◆ EXERCISE OBJECTIVE
Restate, exactly and without pictures, the lines from the start of the listing below through the line holding "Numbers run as".

——————

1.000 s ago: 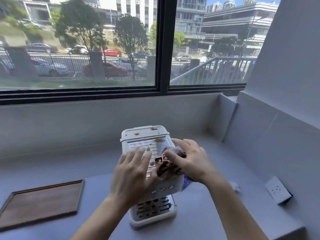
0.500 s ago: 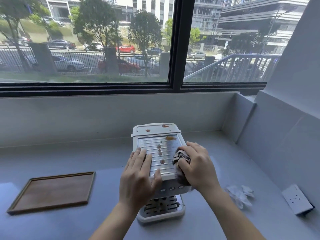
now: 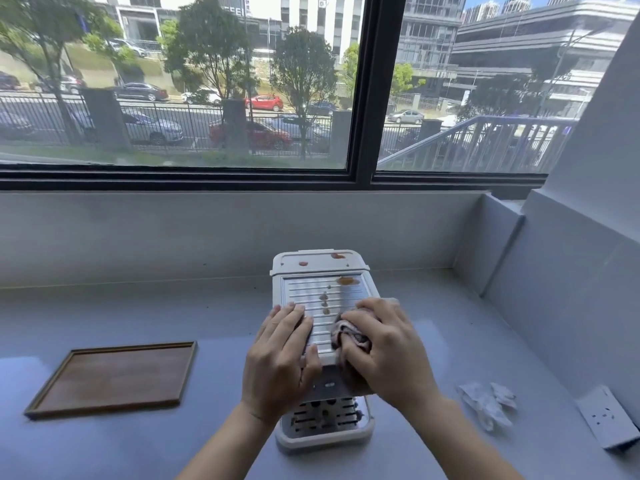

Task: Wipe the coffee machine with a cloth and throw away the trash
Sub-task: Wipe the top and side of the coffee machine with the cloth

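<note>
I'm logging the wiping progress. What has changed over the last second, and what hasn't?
The right hand has slid the bunched cloth from the middle of the coffee machine top to its near right corner. The left hand still lies flat on the near left, bracing. The brown stains farther back, the crumpled wrapper and the wooden tray are unchanged.
</note>
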The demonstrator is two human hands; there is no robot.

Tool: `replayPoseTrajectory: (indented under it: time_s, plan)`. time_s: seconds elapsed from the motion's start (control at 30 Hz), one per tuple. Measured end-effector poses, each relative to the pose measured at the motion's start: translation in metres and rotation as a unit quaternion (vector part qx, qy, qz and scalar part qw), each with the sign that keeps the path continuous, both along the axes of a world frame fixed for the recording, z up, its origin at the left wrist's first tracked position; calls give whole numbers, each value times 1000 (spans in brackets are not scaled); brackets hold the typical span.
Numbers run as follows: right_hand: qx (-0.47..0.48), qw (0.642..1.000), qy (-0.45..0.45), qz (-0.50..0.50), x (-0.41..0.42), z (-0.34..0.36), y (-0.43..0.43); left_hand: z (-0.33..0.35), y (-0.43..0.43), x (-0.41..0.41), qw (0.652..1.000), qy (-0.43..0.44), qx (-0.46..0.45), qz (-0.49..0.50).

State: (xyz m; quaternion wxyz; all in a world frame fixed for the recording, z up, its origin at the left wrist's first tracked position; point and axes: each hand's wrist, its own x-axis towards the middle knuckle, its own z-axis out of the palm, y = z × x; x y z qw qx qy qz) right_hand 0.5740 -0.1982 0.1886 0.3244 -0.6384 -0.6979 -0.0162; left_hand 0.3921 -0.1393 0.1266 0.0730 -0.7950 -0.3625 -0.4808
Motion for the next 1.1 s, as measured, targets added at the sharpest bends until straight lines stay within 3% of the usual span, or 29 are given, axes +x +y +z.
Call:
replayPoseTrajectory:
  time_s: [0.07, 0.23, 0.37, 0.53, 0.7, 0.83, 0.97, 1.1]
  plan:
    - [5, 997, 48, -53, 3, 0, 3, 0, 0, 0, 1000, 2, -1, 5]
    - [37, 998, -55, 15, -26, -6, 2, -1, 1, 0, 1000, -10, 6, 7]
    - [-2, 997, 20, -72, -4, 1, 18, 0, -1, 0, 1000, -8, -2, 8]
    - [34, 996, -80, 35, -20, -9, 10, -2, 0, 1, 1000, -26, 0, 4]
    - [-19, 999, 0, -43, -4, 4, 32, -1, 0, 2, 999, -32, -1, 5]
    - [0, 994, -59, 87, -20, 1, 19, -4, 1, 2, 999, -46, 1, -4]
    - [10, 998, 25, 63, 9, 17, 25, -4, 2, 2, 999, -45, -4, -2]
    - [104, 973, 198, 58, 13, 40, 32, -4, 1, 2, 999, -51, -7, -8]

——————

◆ YOUR SOLUTION
1.000 s ago: 
0.500 s ago: 
now: 

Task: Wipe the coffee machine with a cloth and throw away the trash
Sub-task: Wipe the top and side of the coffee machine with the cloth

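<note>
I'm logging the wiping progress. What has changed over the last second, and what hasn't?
The right hand has slid the bunched cloth from the middle of the coffee machine top to its near right corner. The left hand still lies flat on the near left, bracing. The brown stains farther back, the crumpled wrapper and the wooden tray are unchanged.
</note>
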The demonstrator is two human hands; there is no robot.

Tool: `replayPoseTrajectory: (indented under it: time_s, plan)`. time_s: seconds elapsed from the motion's start (control at 30 Hz), one per tuple. Measured end-effector poses, each relative to the pose measured at the motion's start: translation in metres and rotation as a unit quaternion (vector part qx, qy, qz and scalar part qw), each with the sign that keeps the path continuous, both along the axes of a world frame fixed for the recording, z up, its origin at the left wrist's first tracked position; calls give whole numbers, each value times 1000 (spans in brackets are not scaled); brackets hold the typical span.
Numbers run as follows: right_hand: qx (-0.47..0.48), qw (0.642..1.000), qy (-0.45..0.45), qz (-0.50..0.50), x (-0.41..0.42), z (-0.34..0.36), y (-0.43..0.43); left_hand: z (-0.33..0.35), y (-0.43..0.43), x (-0.41..0.41), qw (0.652..1.000), qy (-0.43..0.44), qx (-0.46..0.45), qz (-0.49..0.50).

With this, the output is complete.